By ALICE WAIRIMU NDERITU

In the early 1980s, only one matatu, the Sungura, crisscrossed Kenya’s North and South Kinangop.

Nobody was so important as to delay Sungura’s departure at 5.30am in the morning. Making its odyssey back the following day, Sungura traversed roughly 80 kilometres per day.

That may not seem like an achievement today but back then, with no tarmac, Kinangop roads were more often than not rivers of mud. Sungura connected people to schools, markets and the North Kinangop hospital, bringing us close to a world we could only have imagined otherwise.

Today, if you want to go to the African cities of Ndola, Mbuji-Mayi or Nosy-Be, our African airline Sunguras will take you there.

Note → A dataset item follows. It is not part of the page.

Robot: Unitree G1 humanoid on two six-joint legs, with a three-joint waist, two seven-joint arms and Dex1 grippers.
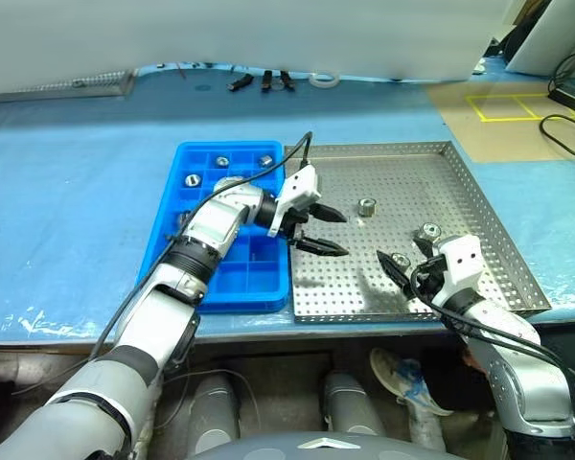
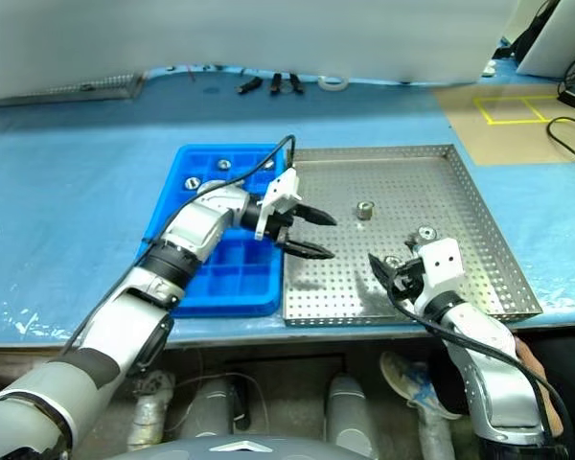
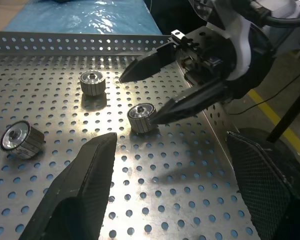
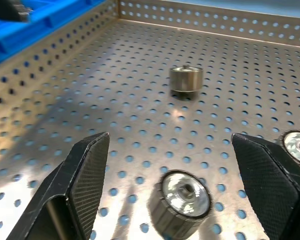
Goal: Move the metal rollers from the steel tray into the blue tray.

Ethiopian Airlines is an example of what the peace building community call a connector. In 2017, Nigeria closed its airport in Abuja for repairs. Airlines were directed to land in the northern city of Kaduna 190 kilometres away. All international airlines, except one, Ethiopian, refused to fly to Kaduna.

On a continent where every single border has served as a divider rather than as a connector, dividing Africans into competitors rather than collaborators, Ethiopian’s latest move, to partner with Ghana and Nigeria to re-launch national carriers, is an African connection success story.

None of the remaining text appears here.